TASK DESCRIPTION |
Below are the records; copy out every line that holds the word "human".

Collected data
+++

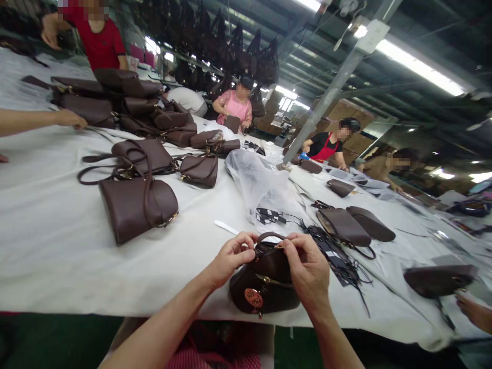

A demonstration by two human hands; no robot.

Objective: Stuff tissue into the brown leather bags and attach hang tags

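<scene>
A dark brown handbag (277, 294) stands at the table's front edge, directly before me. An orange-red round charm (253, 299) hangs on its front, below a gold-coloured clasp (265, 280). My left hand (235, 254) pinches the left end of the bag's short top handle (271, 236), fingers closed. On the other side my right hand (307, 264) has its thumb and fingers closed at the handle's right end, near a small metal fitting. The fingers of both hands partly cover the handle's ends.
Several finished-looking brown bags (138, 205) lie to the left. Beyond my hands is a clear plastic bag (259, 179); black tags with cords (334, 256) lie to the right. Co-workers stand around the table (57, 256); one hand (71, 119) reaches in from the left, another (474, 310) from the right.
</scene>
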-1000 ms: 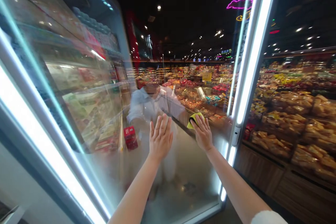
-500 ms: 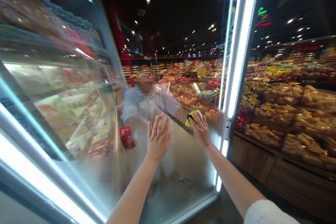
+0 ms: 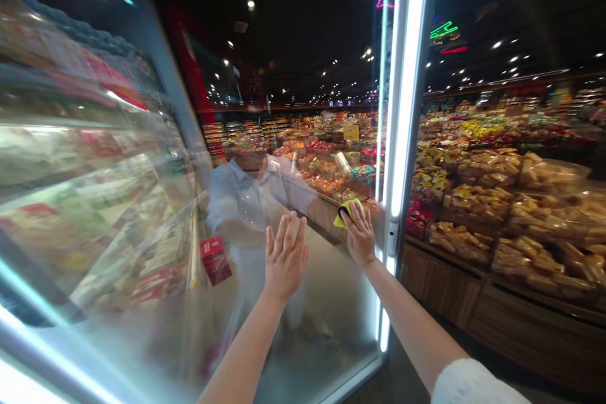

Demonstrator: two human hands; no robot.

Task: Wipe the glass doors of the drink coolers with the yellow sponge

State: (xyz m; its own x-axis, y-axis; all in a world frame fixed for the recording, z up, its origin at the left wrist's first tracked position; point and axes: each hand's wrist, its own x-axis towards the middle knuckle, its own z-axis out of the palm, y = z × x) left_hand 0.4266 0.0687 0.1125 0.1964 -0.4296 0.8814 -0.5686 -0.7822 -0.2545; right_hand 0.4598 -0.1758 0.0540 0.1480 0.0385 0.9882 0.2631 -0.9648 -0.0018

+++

FINAL ANSWER |
A demonstration by two human hands; no robot.
Demonstrator: two human hands; no robot.

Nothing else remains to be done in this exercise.